Sus pasos firmes y pesados se
aproximaban hacía mí, y poco a poco iban ganando velocidad. Podía sentirlo
cerca, muy cerca. Al levantar la cabeza, lo vi.
Tenía los ojos negros como el
carbón, su pelo era oscuro y sin brillo y su tez pálida y grisácea reflejaba
odio y tristeza. Desde donde estaba, podía sentir su corazón palpitar muy
lentamente, como si ya no funcionase. Podía verlo a través de su pecho, tenía el
color de la soledad.
Era un ser enorme. Tenía brazos y
piernas enérgicas y fuertes. Vestía unas ropas que parecían estar hechas para
su propio entierro.
En la mano sujetaba un cigarrillo
y expulsaba oleadas de humo por la boca y la nariz.

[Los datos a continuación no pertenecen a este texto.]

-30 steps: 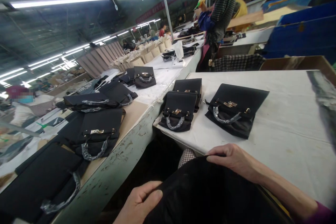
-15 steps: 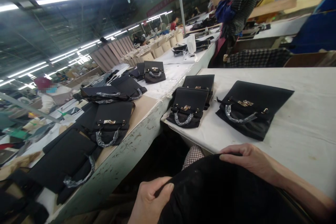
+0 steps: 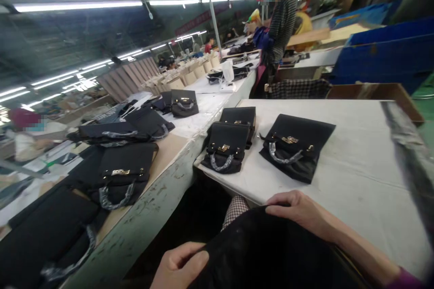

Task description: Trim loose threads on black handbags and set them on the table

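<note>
My left hand (image 3: 181, 264) pinches the left side of a black bag (image 3: 257, 253), thumb on top and fingers curled around its edge. My right hand (image 3: 298, 210) grips the same edge farther right, thumb and fingers closed over it. The bag lies low in front of me at the bottom of the view, its soft dark surface facing up; much of it is cut off by the frame. On the white table beyond my right hand lies a black handbag (image 3: 298, 133) with gold hardware and a plastic-wrapped handle.
Two more black handbags (image 3: 226, 137) sit at the table's (image 3: 359, 144) left corner. To the left, a long bench (image 3: 172, 144) bears several black handbags (image 3: 127, 162). A co-worker in a striped top (image 3: 283, 18) stands at the back. A dark gap separates bench and table.
My view has turned to the right, so the bags shift left and more of the table's right side shows. Both hands keep their hold on the black bag.
</note>
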`<action>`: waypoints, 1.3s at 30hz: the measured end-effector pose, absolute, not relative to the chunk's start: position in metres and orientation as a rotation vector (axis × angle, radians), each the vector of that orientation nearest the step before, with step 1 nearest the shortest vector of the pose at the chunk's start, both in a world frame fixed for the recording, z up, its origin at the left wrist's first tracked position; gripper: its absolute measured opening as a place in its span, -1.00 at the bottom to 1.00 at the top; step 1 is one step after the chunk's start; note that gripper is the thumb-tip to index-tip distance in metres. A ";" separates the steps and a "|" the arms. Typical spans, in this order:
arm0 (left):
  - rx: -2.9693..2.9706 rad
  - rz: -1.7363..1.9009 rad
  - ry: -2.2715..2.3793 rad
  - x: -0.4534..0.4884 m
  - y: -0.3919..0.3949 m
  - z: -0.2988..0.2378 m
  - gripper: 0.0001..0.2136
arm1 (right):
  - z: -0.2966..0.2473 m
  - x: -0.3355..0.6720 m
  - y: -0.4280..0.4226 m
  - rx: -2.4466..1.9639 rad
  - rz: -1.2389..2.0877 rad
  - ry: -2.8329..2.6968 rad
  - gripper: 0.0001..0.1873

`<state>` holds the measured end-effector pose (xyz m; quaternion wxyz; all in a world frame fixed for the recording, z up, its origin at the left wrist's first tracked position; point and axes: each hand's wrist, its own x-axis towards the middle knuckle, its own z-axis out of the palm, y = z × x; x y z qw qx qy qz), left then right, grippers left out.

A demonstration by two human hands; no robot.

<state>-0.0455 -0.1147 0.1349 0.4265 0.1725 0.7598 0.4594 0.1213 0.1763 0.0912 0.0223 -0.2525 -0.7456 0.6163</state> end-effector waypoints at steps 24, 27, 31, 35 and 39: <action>0.344 1.402 1.614 -0.032 -0.118 0.156 -0.65 | 0.088 0.117 0.176 -0.894 2.072 -2.169 -0.61; 0.241 1.453 1.446 -0.042 -0.123 0.167 -0.62 | 0.085 0.114 0.176 -0.896 2.065 -2.169 -0.61; 0.309 1.232 1.543 -0.061 -0.121 0.172 -0.70 | 0.080 0.114 0.179 -0.902 2.093 -2.163 -0.61; 0.449 1.008 1.661 -0.077 -0.108 0.175 -0.74 | 0.080 0.113 0.180 -0.922 2.075 -2.169 -0.60; 0.525 0.814 1.726 -0.083 -0.092 0.181 -0.77 | 0.084 0.111 0.180 -0.935 2.016 -2.185 -0.59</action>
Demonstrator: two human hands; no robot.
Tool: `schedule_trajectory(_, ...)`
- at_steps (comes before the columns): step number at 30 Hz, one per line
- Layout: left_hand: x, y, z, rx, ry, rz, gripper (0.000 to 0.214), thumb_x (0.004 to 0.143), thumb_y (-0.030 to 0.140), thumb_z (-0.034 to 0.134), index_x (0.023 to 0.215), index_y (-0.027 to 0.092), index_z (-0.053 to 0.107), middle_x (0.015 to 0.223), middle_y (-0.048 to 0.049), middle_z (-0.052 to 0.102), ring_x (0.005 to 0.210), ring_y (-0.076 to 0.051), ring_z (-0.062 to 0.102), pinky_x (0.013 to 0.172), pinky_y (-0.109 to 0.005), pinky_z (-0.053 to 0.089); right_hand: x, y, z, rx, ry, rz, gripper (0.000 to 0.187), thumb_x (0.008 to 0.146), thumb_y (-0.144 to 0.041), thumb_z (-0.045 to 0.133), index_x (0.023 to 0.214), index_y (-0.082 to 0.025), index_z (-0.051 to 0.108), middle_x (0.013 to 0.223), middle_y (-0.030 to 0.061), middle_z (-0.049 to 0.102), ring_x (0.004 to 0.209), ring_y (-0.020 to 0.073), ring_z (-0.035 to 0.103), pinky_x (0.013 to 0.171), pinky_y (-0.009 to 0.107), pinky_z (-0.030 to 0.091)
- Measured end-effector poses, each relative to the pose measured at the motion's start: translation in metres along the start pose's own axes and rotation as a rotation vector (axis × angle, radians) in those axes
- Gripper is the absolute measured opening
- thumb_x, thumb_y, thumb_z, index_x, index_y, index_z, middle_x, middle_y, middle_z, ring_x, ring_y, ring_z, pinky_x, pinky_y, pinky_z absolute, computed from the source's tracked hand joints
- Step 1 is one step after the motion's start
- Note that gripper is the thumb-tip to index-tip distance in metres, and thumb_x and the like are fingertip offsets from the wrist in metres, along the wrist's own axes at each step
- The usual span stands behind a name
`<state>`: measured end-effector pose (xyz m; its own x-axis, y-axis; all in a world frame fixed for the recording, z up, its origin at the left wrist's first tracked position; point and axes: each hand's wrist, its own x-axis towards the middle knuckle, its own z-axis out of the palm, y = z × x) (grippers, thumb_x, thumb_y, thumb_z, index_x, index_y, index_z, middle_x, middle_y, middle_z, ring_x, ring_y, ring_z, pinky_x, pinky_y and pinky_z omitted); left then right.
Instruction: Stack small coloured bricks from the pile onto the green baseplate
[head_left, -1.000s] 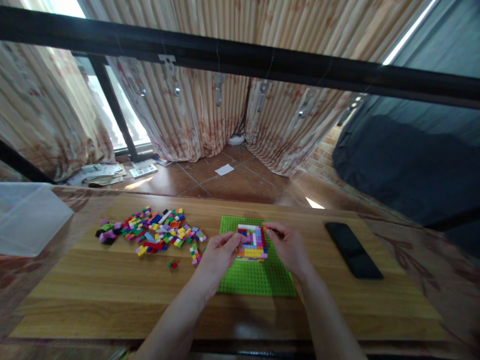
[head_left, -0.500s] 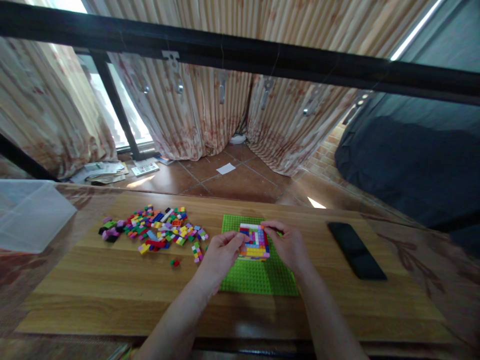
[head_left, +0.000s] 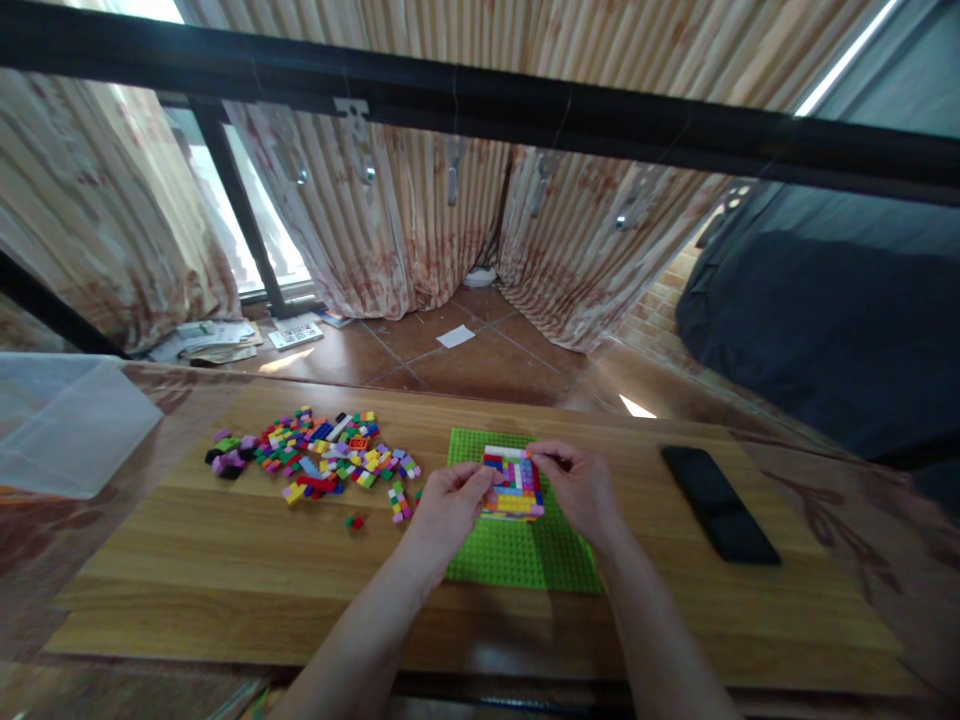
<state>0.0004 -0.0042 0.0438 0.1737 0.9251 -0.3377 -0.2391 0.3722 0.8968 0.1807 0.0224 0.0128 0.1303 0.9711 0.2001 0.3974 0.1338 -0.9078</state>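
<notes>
A block built of many-coloured toy bricks [head_left: 512,500] stands on the green studded baseplate [head_left: 525,560]. My left hand [head_left: 448,508] is closed at the block's left side, thumb and forefinger pressed on its edge and upper face. At the far right corner, the fingertips of my right hand [head_left: 581,488] pinch a small orange brick [head_left: 528,454]. Whether that brick is fixed to the block cannot be made out. The fingers cover parts of the block's left and right sides.
Loose bricks [head_left: 322,450] lie heaped on the wooden table [head_left: 247,590] to the left, with a small red and green piece [head_left: 355,522] nearer me. A black phone [head_left: 720,505] lies at right. A translucent plastic bin [head_left: 75,430] stands beyond the left edge.
The whole view has shifted slightly, so things sit a little further right. Both hands keep nearly the same places on the brick block.
</notes>
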Motion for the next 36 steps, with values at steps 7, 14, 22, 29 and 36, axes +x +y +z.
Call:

En la otra mano sujetaba una
pistola. En un gesto automático, sin ni siquiera pensarlo, alzó el arma contra
mí. Al mismo tiempo, en su rostro se dibujó una sonrisa fría, escalofriante, sin
vida.
Yo ese día iba vestido de
primavera y lo había estado esperando en casa, sentado, tranquilo, sabiendo cual
era mi destino. No luché contra lo inevitable, sabía que él era el único
que podía salvarme de mi fatal muerte.
Mis ojos azules brillaban, y mis
pupilas eran como dos soles en medio del horizonte.
Mis cabellos marrones lucían más
elegantes que nunca.
Llevaba ropas coloridas. Color de
las mariposas, color de las flores, color de la libertad.
Mi corazón latía como enamorado,
a pesar de saber que su latido final estaba próximo.
Le miré a los ojos. Allí estábamos
los dos, frente a frente. La noche y el día, el hielo y el fuego, la polis y la natura, el asesino y
yo, su indefensa víctima.
Dirigió la pistola hacia mi pecho
y en un segundo fugaz apretó el gatillo. Caí al suelo de rodillas pero, antes de expirar, pude ver como él, mi gris criminal de piedra y acero, caía de
bruces al suelo y quedaba inerte junto a mí.
Tras ver aquella imagen, pude expulsar
tranquilamente el poco aire que quedaba en mis pulmones y entrar para siempre
en el sueño eterno y sereno de aquellos que supieron amar.